Data records
++++

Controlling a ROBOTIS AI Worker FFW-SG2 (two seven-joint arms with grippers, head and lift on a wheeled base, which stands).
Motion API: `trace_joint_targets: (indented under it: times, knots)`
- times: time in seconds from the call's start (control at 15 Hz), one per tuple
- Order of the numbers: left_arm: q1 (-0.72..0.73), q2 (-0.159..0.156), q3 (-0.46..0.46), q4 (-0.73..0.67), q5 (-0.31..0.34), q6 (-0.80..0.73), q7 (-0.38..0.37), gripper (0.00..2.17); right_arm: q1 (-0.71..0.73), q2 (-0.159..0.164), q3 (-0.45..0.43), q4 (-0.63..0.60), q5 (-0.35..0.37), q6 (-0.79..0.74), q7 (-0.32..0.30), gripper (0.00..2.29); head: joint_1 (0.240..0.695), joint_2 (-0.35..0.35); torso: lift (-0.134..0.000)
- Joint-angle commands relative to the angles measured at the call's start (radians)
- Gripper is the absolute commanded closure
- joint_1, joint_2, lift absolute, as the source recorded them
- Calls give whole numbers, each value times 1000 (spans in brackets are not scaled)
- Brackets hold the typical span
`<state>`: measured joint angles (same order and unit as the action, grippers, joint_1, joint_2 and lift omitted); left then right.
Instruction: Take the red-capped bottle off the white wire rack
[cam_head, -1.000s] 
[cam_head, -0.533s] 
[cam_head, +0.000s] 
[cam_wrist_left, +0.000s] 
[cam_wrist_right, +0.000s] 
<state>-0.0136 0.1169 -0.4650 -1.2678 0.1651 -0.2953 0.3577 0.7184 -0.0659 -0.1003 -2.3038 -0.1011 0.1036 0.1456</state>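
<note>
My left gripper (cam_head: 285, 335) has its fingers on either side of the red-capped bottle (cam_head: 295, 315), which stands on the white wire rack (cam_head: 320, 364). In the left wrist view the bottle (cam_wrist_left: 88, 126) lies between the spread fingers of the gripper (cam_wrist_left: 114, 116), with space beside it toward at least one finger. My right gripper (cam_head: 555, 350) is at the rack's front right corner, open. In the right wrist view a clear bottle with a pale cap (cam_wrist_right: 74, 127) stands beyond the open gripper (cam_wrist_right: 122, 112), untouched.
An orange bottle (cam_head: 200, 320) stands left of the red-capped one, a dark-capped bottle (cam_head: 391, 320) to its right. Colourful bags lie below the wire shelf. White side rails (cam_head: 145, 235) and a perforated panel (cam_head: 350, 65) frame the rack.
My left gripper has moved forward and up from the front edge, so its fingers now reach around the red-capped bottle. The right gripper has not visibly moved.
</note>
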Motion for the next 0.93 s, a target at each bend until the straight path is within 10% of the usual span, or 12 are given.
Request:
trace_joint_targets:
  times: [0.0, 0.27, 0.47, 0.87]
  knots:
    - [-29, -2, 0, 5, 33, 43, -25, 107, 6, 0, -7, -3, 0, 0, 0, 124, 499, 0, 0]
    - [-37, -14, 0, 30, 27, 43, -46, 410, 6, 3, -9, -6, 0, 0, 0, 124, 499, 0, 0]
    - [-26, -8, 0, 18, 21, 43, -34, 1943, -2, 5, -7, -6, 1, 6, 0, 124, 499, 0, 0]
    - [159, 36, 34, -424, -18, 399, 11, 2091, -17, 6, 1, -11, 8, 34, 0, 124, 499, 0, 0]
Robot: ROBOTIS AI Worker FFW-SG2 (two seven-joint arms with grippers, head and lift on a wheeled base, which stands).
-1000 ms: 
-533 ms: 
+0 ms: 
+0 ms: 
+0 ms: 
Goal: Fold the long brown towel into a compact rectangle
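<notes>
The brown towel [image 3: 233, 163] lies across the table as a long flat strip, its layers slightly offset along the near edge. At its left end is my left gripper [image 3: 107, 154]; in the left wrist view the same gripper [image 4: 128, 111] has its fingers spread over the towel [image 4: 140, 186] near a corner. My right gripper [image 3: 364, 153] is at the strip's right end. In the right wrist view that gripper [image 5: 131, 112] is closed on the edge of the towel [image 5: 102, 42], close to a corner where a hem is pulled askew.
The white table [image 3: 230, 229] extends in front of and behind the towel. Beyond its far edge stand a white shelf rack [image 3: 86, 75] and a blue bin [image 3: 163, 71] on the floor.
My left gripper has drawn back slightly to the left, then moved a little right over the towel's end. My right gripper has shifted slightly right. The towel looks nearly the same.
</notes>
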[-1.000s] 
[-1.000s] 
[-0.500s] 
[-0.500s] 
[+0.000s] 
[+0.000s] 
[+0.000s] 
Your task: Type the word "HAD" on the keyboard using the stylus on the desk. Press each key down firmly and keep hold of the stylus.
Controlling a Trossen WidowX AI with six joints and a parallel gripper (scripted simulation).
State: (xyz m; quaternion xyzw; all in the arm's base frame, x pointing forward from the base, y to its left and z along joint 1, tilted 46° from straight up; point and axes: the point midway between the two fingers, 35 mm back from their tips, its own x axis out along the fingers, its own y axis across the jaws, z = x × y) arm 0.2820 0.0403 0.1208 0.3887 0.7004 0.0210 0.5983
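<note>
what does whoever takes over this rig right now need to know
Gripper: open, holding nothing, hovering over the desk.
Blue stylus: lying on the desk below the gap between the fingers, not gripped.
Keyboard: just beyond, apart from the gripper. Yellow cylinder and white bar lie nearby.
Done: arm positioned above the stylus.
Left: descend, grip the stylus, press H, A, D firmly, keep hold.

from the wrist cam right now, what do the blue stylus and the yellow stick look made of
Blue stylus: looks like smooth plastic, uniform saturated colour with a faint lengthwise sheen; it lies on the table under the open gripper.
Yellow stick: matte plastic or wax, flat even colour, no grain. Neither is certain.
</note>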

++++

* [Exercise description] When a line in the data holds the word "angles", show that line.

* [Result of this exercise]
- Joint-angle commands relative to the angles measured at the call's start (radians)
`<state>`: measured joint angles (same order and unit as the action, grippers, joint_1, joint_2 and lift omitted); left then right.

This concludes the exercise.